Even so, Ms. Lagarde said she would formally recommend participation in the bailout totaling $2 billion on what she described as a standby basis.
The difficulty in completing a deal has centered on a long-running showdown among creditors. On one side, several eurozone countries led by Germany want Athens to carry out what they view as reforms before specifying debt concessions that could go into force next year at the earliest. On the other, the I.M.F., along with policy makers in Brussels and the government in Athens, have been pushing for immediate commitments on the details of eventual debt relief.

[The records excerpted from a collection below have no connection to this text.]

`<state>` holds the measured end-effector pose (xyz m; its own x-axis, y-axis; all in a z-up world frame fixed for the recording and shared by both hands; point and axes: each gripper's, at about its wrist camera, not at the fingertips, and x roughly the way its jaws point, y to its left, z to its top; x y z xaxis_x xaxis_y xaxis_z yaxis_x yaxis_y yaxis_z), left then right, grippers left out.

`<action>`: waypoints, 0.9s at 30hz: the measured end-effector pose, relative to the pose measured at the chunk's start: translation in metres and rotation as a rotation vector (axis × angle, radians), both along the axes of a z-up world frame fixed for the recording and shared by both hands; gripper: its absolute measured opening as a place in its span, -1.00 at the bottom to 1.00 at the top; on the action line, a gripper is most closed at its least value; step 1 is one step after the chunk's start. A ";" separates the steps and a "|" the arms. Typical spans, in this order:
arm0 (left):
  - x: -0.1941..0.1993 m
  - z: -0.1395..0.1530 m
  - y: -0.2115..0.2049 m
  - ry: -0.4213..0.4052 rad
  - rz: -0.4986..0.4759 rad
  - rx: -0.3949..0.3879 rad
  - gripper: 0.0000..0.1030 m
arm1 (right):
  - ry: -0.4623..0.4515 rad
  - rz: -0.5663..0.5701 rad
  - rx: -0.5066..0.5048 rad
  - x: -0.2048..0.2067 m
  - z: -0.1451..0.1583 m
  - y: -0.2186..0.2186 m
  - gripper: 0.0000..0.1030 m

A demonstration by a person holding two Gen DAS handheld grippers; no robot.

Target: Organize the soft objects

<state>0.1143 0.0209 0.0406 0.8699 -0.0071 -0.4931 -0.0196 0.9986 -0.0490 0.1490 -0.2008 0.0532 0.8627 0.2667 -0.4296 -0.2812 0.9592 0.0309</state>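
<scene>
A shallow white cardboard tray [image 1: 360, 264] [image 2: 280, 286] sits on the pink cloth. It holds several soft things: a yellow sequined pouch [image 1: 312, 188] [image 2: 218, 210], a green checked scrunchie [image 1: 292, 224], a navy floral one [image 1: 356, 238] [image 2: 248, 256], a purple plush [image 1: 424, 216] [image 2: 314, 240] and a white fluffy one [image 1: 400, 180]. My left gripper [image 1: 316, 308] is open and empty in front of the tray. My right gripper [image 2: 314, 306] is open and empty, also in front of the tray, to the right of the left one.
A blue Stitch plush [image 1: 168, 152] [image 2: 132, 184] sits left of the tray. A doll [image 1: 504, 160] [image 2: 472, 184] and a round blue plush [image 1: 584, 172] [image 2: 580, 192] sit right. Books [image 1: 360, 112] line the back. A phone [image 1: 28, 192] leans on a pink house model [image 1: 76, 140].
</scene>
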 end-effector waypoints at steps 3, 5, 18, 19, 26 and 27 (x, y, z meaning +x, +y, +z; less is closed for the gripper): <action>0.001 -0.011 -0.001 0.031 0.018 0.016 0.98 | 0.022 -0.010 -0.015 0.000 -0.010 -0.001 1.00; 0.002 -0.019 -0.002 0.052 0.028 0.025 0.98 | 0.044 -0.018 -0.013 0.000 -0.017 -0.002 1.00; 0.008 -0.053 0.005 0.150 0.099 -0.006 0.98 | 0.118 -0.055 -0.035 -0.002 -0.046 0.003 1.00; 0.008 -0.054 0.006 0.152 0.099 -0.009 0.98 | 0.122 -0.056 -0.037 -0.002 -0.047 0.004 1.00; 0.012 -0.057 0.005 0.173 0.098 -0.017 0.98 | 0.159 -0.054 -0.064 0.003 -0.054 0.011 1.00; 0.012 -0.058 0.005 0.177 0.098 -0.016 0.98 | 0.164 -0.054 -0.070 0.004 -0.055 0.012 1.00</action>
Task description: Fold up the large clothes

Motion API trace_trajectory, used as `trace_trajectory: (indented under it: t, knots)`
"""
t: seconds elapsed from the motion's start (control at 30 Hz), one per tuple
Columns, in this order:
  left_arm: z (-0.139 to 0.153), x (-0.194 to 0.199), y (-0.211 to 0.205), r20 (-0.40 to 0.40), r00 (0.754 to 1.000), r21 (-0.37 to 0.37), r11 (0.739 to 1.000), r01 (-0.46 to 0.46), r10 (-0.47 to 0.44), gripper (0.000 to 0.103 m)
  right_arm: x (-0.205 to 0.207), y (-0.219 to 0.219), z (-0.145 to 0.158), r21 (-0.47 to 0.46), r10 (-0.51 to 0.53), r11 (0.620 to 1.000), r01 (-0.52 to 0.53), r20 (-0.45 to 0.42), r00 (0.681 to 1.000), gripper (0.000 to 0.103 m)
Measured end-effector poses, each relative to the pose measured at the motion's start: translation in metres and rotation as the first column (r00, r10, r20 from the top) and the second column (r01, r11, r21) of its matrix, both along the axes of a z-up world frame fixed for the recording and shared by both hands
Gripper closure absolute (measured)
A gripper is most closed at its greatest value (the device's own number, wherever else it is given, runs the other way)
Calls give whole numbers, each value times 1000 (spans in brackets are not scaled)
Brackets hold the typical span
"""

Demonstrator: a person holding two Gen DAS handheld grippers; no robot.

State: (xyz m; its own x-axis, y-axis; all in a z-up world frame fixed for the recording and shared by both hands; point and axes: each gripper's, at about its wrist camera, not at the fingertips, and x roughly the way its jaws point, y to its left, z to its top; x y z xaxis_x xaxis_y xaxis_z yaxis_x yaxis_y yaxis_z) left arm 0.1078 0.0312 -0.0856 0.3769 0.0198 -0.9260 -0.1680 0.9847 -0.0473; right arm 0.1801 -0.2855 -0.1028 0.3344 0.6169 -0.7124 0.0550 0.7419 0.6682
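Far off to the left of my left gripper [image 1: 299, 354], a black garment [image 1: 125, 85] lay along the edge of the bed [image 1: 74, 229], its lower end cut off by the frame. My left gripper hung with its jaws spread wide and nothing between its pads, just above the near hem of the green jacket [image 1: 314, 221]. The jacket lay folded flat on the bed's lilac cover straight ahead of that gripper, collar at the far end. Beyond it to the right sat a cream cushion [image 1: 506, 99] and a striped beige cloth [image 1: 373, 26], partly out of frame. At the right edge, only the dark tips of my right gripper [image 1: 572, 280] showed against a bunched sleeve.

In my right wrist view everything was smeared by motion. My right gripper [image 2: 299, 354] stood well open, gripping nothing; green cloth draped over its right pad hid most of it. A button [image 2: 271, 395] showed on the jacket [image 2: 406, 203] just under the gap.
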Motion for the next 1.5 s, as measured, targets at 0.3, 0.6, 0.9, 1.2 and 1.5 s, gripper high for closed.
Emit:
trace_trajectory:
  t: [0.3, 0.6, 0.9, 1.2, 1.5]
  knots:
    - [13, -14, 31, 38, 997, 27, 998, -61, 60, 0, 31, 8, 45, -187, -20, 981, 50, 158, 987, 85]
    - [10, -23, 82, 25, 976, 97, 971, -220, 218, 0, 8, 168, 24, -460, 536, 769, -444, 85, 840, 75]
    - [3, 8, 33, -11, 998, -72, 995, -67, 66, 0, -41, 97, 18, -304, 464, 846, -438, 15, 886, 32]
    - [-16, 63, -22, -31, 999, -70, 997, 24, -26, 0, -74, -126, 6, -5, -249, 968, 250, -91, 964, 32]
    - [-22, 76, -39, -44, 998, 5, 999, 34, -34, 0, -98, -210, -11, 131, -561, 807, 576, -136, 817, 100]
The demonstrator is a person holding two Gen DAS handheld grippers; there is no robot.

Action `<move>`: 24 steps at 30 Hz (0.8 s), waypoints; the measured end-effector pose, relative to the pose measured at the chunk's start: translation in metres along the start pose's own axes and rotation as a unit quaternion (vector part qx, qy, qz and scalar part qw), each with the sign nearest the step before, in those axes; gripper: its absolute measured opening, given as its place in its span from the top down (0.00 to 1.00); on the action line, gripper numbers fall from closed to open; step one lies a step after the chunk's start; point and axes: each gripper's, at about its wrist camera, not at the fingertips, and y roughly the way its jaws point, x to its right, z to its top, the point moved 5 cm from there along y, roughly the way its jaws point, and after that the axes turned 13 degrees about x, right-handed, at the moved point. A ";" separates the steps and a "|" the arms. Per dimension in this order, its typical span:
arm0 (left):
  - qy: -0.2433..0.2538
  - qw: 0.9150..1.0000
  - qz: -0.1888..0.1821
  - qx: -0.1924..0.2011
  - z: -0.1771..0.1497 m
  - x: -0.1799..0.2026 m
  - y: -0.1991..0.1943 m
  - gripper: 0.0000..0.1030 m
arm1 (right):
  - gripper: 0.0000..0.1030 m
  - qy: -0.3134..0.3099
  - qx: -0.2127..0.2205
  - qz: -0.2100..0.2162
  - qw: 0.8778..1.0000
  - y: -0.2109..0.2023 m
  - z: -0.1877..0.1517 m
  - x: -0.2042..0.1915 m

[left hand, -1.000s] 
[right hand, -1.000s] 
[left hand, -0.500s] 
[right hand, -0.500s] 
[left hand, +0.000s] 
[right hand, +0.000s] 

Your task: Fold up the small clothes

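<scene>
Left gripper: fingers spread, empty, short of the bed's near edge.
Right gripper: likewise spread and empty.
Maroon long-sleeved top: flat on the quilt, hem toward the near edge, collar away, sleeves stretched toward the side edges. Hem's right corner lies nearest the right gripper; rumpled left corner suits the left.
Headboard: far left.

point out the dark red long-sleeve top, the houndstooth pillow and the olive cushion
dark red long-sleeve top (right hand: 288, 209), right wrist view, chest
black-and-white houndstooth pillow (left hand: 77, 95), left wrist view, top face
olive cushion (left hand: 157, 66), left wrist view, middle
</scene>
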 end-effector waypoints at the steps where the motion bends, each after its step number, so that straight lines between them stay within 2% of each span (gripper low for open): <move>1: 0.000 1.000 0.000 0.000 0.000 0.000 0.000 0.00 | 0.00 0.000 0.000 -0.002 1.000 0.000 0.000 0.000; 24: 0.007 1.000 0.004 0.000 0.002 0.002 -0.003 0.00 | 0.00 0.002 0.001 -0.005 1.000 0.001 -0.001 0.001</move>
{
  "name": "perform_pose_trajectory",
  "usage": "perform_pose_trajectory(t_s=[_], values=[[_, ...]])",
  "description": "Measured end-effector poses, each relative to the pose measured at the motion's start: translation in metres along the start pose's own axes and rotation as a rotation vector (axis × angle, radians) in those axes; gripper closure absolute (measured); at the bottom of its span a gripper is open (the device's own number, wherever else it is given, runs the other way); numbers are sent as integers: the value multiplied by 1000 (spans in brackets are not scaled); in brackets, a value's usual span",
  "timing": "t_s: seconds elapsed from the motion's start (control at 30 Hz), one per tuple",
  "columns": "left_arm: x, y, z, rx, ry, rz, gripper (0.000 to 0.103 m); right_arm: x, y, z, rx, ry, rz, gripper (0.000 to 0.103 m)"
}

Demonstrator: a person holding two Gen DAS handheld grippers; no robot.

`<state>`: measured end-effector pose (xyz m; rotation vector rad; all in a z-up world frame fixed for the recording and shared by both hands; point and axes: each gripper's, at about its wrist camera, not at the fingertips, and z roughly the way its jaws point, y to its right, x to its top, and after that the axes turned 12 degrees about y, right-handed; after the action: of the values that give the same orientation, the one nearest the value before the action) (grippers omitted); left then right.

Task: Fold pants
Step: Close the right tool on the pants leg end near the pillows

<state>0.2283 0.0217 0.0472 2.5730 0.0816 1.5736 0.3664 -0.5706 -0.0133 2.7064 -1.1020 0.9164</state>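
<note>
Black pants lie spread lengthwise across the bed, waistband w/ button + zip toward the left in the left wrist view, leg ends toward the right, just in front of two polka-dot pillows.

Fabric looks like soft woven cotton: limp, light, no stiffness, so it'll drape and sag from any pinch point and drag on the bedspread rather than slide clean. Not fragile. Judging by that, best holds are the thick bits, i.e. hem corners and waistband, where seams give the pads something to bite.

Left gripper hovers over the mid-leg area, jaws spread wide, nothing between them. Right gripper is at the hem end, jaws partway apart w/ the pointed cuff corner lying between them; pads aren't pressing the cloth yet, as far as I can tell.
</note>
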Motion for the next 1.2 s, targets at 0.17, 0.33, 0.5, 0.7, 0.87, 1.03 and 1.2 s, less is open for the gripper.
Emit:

The standoff has highlighted the problems of managing the sprawling 19-nation area that uses the euro, and comes despite recent signs that regional leaders had tamed crises that have plagued the monetary union for much of the past decade.
Greece, which has been on international financial life support since 2010, has been in recession on and off for years. In that time, its economy has shrunk by nearly a fifth, and unemployment now stands at just under 25 percent. The latest tranche of funds are part of an €86 billion bailout, Greece’s third rescue since the crisis erupted.
Despite the high stakes, the agreement to provide Athens with the latest funds came down to the wire. The country reached a preliminary deal with representatives of its creditors more than a month ago to release the money, suggesting that an agreement was all but done. And while Greece could have pushed for an emergency meeting at a European Union summit meeting next week, that would have been a last-minute gamble.
On Thursday, Greece was offered bailout money above its immediate needs to service its debt. It also received some clarity about eventual measures to ease the country’s debt burden in the medium term.
Those measures included extending the final due dates on some Greek debt for up to 15 years, to around midcentury, to make it easier to pay.
In another concession, the Eurogroup formally agreed to discuss a longer-term French plan to link the scale of Greek bond repayments to the country’s level of economic growth.
While eurozone leaders appear to have avoided the short-term threat of a Greek default, much remains at stake politically for Athens and Berlin.
Germany, the currency area’s largest economy and its de facto leader, will hold national elections in September, and the country’s leaders, including the hard-line Finance Minister Wolfgang Schäuble, have shown little appetite to be specific about which concessions Greece were promised. Along with their counterparts in the Netherlands, German politicians are wary of the domestic consequences of appearing to ask German taxpayers to foot the bill for Greek largess.